Three factors led to the commission being able to spend less and allocate additional to funding to some critical county entities, including the Upshur County Public Library and the Upshur County Development Authority, Cutright and Upshur County Administrator Carrie Wallace said.
A surge in public utility values, a transfer of employee health insurance from a self-funded insurance model to the Public Employees Insurance Agency and a dip in the regional jail bill enabled the county to “adequately fund county offices and accomplish many of their priorities,” commissioners stated in a joint press release in March.
While the county budgeted $900,000 for the regional jail bail for the 2019-2020 fiscal year – the W.Va. Regional Jail Authority charges the county a $48.25 per diem per inmate – the bill looks like it might only amount to about $750,000 based on current data, Cutright and Wallace said.
Wallace explained that as a result of the reduction, the county budgeted about $100,000 – around $800,000 – to cover the cost of the jail bill for the 2020-2021 fiscal year.
“We’re looking at the regional jail bill being about $750,000 for fiscal year 2020 (July 1, 2019 through June 30, 2020) if it keeps trending like it is,” she said. “Of course, that’s without the totals from March, April and May.”
Cutright says he thinks a bill passed by the state Legislature that went into effect in July 2019 has lowered the county’s regional jail bill. That bill took some financial pressure off counties by changing the time frame counties were responsible for housing their inmates.
“Last year, they [the state Legislature] changed the date that we turned the prisoners over to the state,” Cutright said. “I think even having the extra Circuit Court judge has helped. It’s helped in moving cases through the court system quicker.”
Wallace explained the bill now only requires a county to pay for its prisoners from the arrest date to the conviction date; previously, the period was from the arrest date to the sentencing date.
“There’s a period between conviction and sentencing where we used to be paying for them, and now the state is,” Cutright said. “It could run up to 60 days.”
Wallace said that county’s also in better financial shape this year because they expect to save more than $300,000 by switching employee health insurance from a self-insured policy to one with PEIA.
“The difference between the budgeted premium for last year (the current fiscal year) and our premiums for this (upcoming) year is 345,800,” Wallace said.

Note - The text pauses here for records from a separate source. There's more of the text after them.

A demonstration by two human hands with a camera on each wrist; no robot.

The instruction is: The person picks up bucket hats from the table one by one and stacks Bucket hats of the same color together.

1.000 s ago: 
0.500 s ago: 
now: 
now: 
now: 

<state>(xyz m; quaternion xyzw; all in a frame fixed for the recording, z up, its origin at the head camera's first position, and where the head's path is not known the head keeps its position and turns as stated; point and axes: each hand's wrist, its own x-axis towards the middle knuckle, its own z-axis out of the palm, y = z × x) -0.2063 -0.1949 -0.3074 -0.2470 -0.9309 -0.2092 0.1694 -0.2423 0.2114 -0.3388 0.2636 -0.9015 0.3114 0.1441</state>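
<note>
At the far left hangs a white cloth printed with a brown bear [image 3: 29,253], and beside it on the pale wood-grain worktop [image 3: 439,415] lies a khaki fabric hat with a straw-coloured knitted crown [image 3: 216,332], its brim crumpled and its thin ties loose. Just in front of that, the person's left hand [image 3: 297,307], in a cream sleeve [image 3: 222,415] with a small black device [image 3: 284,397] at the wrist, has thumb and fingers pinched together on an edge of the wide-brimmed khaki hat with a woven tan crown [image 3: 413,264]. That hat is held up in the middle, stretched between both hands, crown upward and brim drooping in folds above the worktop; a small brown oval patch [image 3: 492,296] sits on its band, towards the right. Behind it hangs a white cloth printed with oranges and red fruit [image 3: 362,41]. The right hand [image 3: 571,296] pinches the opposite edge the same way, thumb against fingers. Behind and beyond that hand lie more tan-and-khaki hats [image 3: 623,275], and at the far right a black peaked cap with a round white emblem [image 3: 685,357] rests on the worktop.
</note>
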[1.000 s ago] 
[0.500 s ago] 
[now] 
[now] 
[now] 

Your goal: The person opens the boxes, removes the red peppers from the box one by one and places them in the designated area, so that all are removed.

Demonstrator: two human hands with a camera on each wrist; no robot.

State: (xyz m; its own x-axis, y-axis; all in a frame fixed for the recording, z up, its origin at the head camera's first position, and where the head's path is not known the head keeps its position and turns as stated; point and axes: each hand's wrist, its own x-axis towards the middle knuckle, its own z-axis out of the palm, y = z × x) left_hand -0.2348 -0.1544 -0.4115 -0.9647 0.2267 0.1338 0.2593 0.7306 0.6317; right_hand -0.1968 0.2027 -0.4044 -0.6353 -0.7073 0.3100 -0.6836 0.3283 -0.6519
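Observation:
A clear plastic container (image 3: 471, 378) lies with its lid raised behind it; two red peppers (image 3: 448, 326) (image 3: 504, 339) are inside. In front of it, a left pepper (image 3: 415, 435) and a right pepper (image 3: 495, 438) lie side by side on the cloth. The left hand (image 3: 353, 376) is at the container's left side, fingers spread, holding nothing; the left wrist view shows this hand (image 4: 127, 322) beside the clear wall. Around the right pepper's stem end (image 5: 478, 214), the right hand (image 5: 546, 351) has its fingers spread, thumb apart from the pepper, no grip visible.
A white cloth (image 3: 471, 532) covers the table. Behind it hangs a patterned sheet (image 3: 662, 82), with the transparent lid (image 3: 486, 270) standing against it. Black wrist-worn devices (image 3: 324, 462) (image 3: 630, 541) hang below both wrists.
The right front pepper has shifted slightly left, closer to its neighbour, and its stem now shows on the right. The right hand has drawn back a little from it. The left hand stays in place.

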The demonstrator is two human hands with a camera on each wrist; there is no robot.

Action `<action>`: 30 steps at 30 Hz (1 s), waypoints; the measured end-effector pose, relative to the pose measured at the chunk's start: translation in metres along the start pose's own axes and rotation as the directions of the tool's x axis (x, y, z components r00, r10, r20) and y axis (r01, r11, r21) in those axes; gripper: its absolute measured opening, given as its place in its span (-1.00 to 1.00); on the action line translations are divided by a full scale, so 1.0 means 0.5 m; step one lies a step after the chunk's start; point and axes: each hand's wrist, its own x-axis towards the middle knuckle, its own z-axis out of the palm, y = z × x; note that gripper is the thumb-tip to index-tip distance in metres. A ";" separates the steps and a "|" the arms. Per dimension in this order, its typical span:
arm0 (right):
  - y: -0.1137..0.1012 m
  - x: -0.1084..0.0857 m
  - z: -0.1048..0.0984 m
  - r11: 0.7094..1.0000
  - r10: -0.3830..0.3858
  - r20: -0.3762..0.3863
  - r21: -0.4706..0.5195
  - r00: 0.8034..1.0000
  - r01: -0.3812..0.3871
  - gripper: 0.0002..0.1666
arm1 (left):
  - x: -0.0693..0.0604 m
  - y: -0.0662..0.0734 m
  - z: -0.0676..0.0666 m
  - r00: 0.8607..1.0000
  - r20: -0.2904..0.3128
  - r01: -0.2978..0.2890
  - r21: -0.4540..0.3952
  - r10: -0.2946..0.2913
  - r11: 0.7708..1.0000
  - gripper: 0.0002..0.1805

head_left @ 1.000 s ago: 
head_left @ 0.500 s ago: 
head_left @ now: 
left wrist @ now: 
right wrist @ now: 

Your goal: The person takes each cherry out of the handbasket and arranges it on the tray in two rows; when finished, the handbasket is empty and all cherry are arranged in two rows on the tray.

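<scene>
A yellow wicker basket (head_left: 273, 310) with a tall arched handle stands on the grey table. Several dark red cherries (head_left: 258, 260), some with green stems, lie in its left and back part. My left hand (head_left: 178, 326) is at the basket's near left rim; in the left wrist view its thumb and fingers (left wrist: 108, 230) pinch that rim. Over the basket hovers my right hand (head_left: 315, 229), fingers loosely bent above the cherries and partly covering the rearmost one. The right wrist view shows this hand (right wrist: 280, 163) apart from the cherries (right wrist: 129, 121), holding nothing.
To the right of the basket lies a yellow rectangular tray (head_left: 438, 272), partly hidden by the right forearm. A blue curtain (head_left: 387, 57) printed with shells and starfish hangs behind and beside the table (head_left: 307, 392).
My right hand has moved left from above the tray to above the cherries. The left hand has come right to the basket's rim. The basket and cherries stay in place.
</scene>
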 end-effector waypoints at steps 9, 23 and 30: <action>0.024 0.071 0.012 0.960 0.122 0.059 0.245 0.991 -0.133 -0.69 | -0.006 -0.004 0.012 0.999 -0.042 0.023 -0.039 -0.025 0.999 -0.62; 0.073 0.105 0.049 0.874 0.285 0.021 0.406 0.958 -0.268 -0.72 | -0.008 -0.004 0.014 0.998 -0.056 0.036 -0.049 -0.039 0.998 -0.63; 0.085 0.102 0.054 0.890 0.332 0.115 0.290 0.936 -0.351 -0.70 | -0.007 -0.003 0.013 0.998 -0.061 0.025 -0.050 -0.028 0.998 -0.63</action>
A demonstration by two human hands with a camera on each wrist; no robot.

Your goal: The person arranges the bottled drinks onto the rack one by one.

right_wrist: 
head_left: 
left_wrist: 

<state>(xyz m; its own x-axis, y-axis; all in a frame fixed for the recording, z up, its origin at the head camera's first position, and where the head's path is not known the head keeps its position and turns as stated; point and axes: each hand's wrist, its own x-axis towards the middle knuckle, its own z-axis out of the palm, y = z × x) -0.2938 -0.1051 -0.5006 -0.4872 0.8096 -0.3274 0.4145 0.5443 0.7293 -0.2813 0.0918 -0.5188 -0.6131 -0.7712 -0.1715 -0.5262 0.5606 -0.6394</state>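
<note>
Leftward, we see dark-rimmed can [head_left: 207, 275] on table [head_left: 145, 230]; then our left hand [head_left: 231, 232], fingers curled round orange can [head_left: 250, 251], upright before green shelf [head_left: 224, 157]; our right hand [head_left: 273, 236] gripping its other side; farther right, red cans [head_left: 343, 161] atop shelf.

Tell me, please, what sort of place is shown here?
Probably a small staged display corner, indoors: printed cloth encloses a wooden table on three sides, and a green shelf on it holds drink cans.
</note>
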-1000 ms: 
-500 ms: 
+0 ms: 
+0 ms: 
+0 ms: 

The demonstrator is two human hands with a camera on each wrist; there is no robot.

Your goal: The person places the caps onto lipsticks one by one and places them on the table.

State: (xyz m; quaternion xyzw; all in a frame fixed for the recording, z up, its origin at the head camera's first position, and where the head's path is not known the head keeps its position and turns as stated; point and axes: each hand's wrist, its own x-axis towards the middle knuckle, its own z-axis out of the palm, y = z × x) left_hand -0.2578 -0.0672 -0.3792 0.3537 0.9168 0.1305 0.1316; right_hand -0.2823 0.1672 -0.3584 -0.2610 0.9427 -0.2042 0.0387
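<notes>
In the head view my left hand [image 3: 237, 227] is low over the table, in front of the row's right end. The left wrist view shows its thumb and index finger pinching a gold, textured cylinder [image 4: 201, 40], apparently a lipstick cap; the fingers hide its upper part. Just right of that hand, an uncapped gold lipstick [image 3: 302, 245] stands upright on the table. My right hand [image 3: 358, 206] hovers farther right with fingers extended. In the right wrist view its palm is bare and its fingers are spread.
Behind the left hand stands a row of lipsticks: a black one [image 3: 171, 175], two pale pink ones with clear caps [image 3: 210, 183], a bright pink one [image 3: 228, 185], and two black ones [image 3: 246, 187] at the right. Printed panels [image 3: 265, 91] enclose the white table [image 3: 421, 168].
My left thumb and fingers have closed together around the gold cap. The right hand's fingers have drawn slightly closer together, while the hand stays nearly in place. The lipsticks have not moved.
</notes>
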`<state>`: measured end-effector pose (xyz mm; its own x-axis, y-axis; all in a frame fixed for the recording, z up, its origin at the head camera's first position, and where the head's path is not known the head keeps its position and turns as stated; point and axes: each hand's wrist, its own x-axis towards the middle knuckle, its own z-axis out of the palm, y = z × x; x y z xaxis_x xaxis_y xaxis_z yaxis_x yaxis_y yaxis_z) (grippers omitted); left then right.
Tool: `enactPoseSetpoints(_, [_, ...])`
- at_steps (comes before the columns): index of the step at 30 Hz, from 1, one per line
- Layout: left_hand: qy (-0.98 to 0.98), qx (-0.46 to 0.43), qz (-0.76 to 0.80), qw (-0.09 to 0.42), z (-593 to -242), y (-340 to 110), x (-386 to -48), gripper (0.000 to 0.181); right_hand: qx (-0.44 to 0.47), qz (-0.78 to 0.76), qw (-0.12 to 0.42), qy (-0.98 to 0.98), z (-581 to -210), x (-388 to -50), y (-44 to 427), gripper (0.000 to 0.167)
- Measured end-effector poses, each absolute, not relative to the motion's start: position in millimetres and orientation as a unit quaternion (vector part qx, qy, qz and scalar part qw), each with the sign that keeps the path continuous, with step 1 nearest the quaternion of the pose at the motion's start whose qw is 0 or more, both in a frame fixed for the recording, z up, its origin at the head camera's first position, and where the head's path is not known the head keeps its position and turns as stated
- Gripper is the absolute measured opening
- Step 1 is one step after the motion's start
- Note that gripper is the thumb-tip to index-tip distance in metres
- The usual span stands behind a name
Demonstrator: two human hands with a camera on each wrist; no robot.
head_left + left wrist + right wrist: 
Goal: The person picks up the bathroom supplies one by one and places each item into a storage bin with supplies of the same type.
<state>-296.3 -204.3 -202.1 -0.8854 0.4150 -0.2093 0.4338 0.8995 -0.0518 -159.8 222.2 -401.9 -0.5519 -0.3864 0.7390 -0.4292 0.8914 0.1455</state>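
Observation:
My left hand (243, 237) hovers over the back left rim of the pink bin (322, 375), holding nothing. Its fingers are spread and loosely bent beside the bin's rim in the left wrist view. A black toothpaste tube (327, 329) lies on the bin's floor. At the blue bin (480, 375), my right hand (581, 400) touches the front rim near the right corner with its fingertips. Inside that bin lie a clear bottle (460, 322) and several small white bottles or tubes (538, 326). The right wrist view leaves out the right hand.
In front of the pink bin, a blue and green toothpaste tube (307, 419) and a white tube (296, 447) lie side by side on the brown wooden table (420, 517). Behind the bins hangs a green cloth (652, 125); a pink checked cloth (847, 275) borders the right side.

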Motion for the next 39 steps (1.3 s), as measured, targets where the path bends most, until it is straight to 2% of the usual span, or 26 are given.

The commission was able to bring its funding for the county Development Authority back up from $20,000 to $40,000 and up support for the county library from the state mandated amount — $31,500 – by $10,000 to $41,500, Wallace said.
“For some years, the county had been giving the state-mandated amount of $31,500 to the library, but this (coming) year, they brought that back up to $41,500,” she said. “Now, they used to give in the 60-thousands.”
Funding for other external entities include $20,000 for the Buckhannon-Upshur Airport Authority, $1,500 for the Child Advocacy Center, $5,000 for the Corridor H Regional Development Authority, $10,000 for Country Roads Transit, $15,000 for Lewis-Upshur Community Corrections program, $1,500 for the MountainCAP summer food program, $25,000 for Stockert Youth & Community Center, $8,000 for Tri-County Visitation and $1,500 for the Upshur Parish House
In addition, commissioners opted to increase personnel budgets by 3.5 percent and are allowing each elected official use her or his discretion in distributing raises to employees.
Cutright said he wanted to thank county employees, elected officials and external entities for their patience throughout other years, when the commission was struggling to make ends meet.
“I want to be sure and thank all the other elected officials and all the other entities in the county that have in the past worked with us,” he said. “Everybody’s been really understanding and helped us through some tough times, and we just had a better year this year than we were expecting.”